Although Gülen Hizmet is becoming increasingly well-known outside Turkey for its schools and passion for education these schools are only one part of the Hizmet’s activism.

From its earliest days the Gülen movement has been involved with writing and publishing. The movement’s first magazine, Sizinti, launched in the early 1980s, is a popular publication directed towards a lay audience and intended to promote discussion and learning about science and spirituality. It aims to foster interest in science and spirituality and to demonstrate that rational scientific enquiry and religious faith are not incompatible. Sizinti was joined several years later by the English language publication, Fountain, edited in Istanbul and printed in New Jersey and aimed at fostering a general interest in religion and spirituality. The articles in Fountain deal mostly, but not exclusively with Islam and generally reflect a tolerant, Sufistic orientation and a modern articulation of tradionalist Islam. A sister publication of Fountain, Dialogue (joined in Australia, in 2004, by Dialogue Australia Asia) was established specifically to encourage inter-religious dialogue.

Magazines Sizinti, Fountain and Dialogue: These publications represent modern religious magazines in the style of many contemporary Christian publications, such as The Catholic World Report, Christianity, The Christian Century, Christianity Today, Guideposts, and World. If they represented the movement’s primary ventures in journalism and media this aspect of Gülen movement’s activities would still warrant serious study but as we will see below there is much more to the movement’s publishing activities than just ‘religious publishing’. The moderate and generally inclusive approach to discussion of spirituality and modern life of these religious magazines would suggest that the religious character of the movement is comparable to that of the mainstream Christian denominations in the west. These publications portray a religious movement that is socially and doctrinally conservative yet clearly not fundamentalist in the manner of America’s Christian right or its Islamist analogues in the Muslim world. The writings dealing with patterns of religious devotion and practice reveal a traditionalist orientation that shares common characteristics, in terms of reverence for places, peoples and events, with traditional Catholicism, Anglicanism/Episcopalianizm and Lutherism. At the same time the movement’s character is clearly forward-looking: optimistic about the future and the opportunities presented by modernity, and keen to adapt and contribute. There is, in general, in these publications a sense of the sort of values and principles associated with American civil religion and the humanitarianism and common decency of America’s mid-west and the world of Norman Rockwell that is also manifested in secular magazines such as Reader’s Digest, America’s best-selling consumer magazine.

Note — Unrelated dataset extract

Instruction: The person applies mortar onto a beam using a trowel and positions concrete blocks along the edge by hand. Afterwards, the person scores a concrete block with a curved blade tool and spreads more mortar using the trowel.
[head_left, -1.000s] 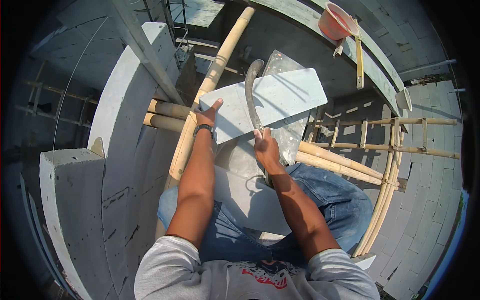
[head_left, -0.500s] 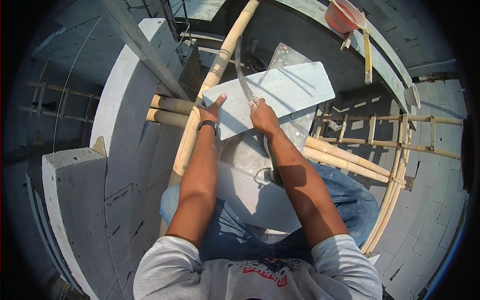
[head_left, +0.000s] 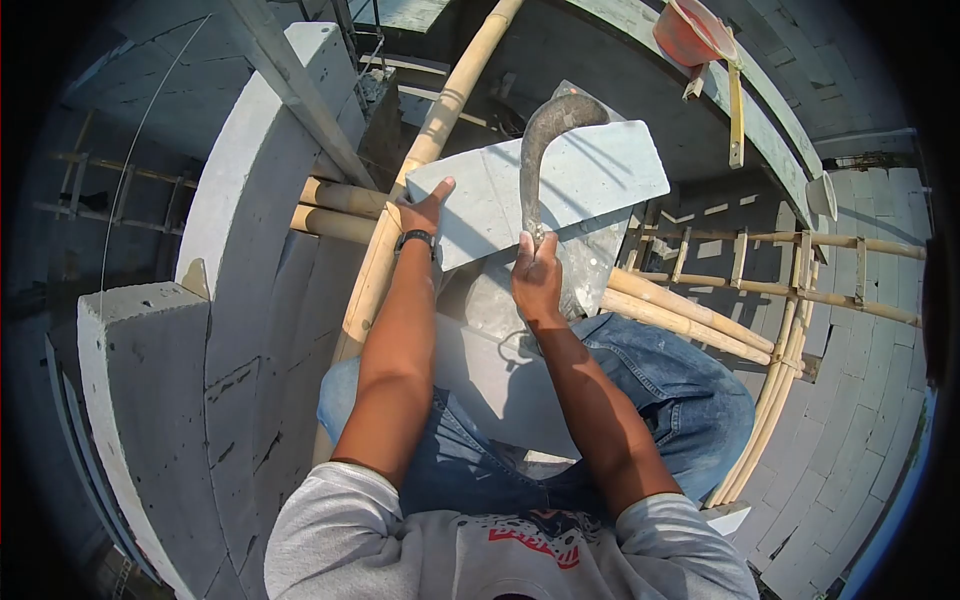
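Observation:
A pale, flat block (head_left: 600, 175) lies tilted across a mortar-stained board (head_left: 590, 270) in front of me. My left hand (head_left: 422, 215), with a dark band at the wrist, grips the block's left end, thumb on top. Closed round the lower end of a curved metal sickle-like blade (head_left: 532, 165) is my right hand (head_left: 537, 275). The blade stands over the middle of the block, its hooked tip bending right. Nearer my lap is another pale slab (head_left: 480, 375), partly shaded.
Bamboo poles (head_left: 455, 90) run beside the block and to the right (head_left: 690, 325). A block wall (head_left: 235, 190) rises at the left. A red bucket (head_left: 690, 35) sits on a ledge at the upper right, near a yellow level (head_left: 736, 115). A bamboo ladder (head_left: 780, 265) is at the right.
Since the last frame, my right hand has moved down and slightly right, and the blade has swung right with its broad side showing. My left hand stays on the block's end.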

Alongside of these religious magazines the movement has published hundreds of books with explicitly religious themes. Isik Publishing, the Istanbul-based publishing house behind Fountain magazine is responsible for most of the Gülen movement’s religious book publishing. The heart of its catalogue consists of works by Said Nursi, most notably the Risale-i Nur, and Fethullah Gülen. Alongside these are studies of Gülen’s thought and devotional works dealing with the life of the Prophet Muhammad and with Ottoman religious life. In certain respects Isik Publishing is comparable to American Christian publishing houses such as Eerdmans, Intervarsity Press, Loyola Press Thomas Nelson and Zondervan. Although these religious publications, both magazines and books, represent a vitally important aspect of the Hizmet’s, in terms of broad circulation and, arguably, of influence, the Hizmet’s wide-ranging initiatives in secular media are even more important. And it is these publications, which represent some of the most remarkable aspects of the Hizmet’s activism. Here it becomes much more difficult to make comparisons with western Christian movements. Contemporary Christian media in the English-speaking world, with a few notable exceptions, such as the Christian Science Monitor and some recent developments in radio and new media, tends to be inward looking and primarily concerned with explicitly religious issues.

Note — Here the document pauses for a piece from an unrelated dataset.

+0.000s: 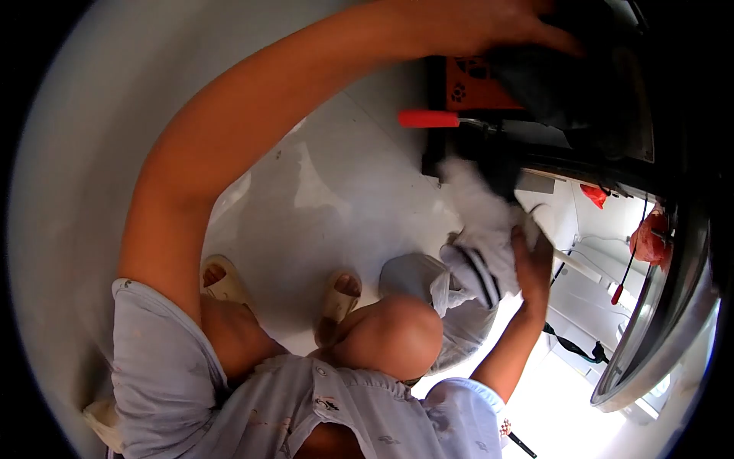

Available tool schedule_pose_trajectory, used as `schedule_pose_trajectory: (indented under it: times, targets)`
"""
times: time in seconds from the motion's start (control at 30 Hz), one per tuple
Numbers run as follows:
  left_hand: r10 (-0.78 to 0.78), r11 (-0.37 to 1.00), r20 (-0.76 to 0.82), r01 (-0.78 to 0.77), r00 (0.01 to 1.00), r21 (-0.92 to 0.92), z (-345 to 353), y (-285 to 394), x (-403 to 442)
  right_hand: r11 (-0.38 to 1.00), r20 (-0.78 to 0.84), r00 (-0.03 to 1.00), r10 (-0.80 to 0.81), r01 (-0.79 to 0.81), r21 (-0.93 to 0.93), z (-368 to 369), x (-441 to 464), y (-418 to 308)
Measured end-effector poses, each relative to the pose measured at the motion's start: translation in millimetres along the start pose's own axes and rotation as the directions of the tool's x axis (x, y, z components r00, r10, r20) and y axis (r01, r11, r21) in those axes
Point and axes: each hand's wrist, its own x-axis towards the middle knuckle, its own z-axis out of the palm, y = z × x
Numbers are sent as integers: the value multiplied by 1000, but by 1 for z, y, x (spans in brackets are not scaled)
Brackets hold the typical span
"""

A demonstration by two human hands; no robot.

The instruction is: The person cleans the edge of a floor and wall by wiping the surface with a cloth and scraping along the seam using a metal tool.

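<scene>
My left hand (516,30) reaches across the top of the view, its fingers closed over a dark cloth (547,88); the fingertips are partly lost in shadow. At the right, my right hand (534,264) is closed around a white cloth bundle (485,222), blurred by motion. A piece with dark stripes (478,271), like a sock cuff, shows at the bundle's lower end. Black cloth (498,170) lies against its upper end; whether the two are joined I cannot tell.
A red handle (428,118) juts from a dark rack beside an orange-red panel (474,84) with cutouts. Below my right hand stands a bin (413,275) with a plastic liner (466,329). A rounded, silver-rimmed object (657,329) is at the right. My sandalled feet (336,302) rest on pale floor.
</scene>
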Motion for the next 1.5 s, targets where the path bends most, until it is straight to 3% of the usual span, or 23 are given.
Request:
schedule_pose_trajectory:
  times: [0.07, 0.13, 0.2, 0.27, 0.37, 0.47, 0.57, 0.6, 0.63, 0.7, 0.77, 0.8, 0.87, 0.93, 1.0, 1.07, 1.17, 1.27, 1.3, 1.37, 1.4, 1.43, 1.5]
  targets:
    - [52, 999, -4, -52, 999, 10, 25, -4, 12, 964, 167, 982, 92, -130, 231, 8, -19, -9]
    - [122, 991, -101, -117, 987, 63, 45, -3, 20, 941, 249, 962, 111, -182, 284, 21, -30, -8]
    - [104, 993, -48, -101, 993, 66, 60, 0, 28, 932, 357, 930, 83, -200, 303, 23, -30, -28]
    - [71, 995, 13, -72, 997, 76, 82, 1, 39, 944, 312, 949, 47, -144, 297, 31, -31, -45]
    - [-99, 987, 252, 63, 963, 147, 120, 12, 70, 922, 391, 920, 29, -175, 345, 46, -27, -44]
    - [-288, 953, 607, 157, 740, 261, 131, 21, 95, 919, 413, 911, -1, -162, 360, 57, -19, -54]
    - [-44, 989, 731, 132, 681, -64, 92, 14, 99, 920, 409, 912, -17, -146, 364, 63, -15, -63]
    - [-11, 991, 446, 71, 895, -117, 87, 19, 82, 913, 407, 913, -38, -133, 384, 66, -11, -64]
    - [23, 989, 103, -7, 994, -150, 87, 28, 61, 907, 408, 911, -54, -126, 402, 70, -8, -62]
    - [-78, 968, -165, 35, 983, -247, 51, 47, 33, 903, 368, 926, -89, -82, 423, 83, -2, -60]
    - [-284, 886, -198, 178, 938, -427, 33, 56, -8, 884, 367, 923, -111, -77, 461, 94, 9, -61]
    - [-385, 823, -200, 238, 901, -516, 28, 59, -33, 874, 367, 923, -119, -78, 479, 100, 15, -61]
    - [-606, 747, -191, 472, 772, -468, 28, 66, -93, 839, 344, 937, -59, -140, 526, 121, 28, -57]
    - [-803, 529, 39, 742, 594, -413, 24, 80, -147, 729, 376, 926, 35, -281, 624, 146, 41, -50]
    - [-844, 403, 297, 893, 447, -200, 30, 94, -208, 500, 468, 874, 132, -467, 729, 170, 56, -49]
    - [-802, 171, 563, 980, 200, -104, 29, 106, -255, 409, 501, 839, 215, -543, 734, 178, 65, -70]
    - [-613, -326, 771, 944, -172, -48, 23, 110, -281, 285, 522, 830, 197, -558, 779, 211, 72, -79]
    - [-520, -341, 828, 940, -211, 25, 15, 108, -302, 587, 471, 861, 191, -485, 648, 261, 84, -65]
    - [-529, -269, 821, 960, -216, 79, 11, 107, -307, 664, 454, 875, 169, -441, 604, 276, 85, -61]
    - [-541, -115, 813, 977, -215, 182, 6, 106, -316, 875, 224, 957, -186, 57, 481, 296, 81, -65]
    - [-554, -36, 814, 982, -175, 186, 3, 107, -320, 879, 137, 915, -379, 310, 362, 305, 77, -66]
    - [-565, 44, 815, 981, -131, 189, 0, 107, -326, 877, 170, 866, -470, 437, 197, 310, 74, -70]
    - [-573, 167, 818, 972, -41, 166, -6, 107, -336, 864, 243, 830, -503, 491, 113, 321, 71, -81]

One of the first initiatives on this front was the launching of the daily national newspaper Zaman in Istanbul. Zaman was founded in 1986 and quickly established a reputation for comprehensive, objective reporting directed by an editorial position that was perceived to be neutral and, unlike virtually every other major newspaper at the time, not aligned to any particular political camp or ideological position. In a market marked by overtly partisan periodicals, Zaman was welcomed by readers seeking reliable reporting of current affairs and professional journalistic standards. With current circulation exceeding 700,000 copies per day, it would appear that many of these readers have no connection with the Gülen movement and do not have a particular interest in its religious outlook. Some of Zaman’s writers take an overtly socially conservative on the issues that they write about but others are regarded as being relatively liberal and progressive in their stance. From its inception Zaman was intended to be a ‘newspaper of record’ along the lines of London’s The Times, and The Guardian, The New York Times, The Washington Post, The Times of India, Karachi’s Dawn, and Indonesia’s Kompas.

Apart from striving for objective and professional journalism, Zaman is remarkable for its cutting-edge approach to developing the business of newspaper publishing. Zaman launched its online edition in 1996 placing it in an elite group of newspapers worldwide to make the move to cyberspace when usage of the internet was only just beginning. Within several years of its establishment in Istanbul Zaman opened operations in four other Turkish cities and began producing regional editions outside Turkey. Today regional editions are printed and distributed in Australia, Azerbaijan, Bulgaria, Germany, Romania, Kazakhstan, Kyrgyzstan, Macedonia, Turkmenistan, and the US. Zaman also produces special international editions in local languages in Eastern Europe and Central Asia. Zaman also employs a remarkably complete array of foreign correspondents and stringers across the world, as reflected in its extensive reporting on world affairs. Zaman is assisted in maintaining this bread of coverage though its association with its sister company ‘Cihan Haber Ajansi’ or Cihan News Agency in Englis (CHA), one of Turkey’s largest news agencies. Both Zaman and CHA are under the control of Feza Publications Incorporated, which also has in its well-regarded weekly news magazine Aksiyon along with Sizinti and the theological journal Yeni Umit.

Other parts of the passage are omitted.